_Task to carry out_
Whenever a line of the records below contains the word "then", copy that line.

--- START ---

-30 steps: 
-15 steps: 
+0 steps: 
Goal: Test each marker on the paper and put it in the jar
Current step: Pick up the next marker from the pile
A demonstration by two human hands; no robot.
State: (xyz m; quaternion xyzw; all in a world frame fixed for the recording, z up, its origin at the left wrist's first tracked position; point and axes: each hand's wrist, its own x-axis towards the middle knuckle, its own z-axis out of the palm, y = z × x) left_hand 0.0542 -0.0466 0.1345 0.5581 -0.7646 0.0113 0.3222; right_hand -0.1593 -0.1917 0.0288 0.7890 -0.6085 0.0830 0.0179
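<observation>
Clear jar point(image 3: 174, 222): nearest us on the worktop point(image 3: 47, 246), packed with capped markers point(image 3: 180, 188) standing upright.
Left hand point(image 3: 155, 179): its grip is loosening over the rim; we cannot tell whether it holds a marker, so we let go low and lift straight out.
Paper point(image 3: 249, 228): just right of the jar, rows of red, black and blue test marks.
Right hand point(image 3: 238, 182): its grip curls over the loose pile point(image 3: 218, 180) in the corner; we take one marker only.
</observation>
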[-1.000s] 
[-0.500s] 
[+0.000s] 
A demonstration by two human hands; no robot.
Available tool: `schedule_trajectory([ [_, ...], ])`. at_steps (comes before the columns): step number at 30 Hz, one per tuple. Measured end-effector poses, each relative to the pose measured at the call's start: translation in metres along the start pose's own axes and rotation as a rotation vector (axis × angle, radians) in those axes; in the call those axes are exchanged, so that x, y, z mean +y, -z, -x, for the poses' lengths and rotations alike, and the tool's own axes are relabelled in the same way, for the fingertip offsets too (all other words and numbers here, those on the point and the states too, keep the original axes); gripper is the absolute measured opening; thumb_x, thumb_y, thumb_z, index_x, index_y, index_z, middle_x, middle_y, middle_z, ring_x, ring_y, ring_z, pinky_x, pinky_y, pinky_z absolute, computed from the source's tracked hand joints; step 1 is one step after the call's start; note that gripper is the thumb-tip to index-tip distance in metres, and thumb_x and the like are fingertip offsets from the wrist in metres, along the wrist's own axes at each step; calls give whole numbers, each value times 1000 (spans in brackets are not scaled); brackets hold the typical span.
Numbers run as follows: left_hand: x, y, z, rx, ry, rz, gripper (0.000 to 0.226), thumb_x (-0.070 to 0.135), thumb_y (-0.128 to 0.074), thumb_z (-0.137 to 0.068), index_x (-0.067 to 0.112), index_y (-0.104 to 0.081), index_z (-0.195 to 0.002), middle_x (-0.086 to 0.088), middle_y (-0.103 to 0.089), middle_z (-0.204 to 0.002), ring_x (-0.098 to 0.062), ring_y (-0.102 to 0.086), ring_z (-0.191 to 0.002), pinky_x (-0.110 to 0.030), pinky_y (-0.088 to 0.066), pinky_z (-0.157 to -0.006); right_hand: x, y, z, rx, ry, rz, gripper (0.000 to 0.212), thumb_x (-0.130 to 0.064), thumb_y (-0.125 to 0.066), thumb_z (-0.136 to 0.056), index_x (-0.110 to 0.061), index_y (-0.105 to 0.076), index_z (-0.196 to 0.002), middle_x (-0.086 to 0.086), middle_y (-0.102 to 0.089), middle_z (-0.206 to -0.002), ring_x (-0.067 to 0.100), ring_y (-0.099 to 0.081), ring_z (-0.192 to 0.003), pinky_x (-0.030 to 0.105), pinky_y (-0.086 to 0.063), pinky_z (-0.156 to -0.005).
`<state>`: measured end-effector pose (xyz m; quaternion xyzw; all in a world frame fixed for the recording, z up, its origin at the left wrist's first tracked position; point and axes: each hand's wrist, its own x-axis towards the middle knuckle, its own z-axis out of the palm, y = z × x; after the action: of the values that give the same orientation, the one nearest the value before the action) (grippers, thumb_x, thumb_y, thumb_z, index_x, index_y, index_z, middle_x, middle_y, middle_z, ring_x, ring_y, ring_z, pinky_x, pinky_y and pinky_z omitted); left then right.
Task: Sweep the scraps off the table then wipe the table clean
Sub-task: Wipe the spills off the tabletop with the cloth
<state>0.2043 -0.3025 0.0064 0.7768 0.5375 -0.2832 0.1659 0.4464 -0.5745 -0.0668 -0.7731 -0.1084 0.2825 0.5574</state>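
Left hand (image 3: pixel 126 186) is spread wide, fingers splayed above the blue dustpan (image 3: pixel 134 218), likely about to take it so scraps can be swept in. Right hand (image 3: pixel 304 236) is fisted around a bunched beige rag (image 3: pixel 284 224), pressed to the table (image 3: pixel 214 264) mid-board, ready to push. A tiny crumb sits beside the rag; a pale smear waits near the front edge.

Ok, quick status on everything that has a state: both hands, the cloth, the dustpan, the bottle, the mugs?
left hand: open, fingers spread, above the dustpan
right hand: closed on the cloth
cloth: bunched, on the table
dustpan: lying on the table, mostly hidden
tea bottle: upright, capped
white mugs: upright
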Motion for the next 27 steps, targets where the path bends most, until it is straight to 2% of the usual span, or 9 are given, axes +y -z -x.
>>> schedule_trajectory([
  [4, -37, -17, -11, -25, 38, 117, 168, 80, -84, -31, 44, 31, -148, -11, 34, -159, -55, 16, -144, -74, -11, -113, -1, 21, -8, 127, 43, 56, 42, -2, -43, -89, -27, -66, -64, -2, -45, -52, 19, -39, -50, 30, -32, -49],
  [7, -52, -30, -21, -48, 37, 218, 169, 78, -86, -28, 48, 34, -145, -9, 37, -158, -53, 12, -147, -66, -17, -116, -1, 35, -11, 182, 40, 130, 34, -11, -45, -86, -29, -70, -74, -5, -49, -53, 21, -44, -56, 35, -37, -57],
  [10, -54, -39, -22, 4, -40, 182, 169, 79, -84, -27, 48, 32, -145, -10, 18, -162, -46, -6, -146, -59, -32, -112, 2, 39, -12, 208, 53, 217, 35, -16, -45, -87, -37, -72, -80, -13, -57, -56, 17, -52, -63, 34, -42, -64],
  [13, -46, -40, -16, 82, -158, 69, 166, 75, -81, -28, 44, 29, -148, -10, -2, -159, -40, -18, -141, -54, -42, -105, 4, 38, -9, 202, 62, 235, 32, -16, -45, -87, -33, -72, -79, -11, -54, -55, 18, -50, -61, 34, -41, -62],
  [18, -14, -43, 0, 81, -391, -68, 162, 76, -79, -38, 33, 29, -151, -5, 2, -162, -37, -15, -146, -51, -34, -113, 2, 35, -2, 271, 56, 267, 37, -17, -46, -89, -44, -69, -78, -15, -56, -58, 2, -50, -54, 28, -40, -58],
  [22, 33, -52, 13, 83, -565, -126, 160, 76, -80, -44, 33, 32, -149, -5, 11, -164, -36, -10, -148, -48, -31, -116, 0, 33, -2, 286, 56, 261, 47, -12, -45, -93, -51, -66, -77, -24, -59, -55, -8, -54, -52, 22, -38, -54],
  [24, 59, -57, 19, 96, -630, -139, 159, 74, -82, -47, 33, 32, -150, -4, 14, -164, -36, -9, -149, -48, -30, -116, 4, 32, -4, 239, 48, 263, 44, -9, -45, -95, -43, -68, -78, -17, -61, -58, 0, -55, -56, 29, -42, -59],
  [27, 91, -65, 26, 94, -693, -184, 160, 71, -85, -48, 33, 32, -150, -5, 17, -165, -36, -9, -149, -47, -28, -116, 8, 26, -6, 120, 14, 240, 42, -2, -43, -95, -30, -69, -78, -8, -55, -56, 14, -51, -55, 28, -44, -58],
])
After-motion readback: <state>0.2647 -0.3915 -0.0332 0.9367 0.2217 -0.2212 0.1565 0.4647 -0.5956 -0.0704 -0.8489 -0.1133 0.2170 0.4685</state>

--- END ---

_Solution to the exercise_
`<state>`: measured end-effector pose (xyz m; quaternion xyzw; all in a world frame fixed for the recording, z up, its origin at the left wrist's first tracked position; point and axes: each hand's wrist, its own x-axis towards the middle knuckle, its own z-axis out of the palm, y = z × x; after the action: of the values that give the same orientation, the one nearest the value before the action) (grippers, thumb_x, thumb_y, thumb_z, index_x, index_y, index_z, middle_x, middle_y, middle_z, ring_x, ring_y, ring_z, pinky_x, pinky_y and pinky_z omitted); left then right.
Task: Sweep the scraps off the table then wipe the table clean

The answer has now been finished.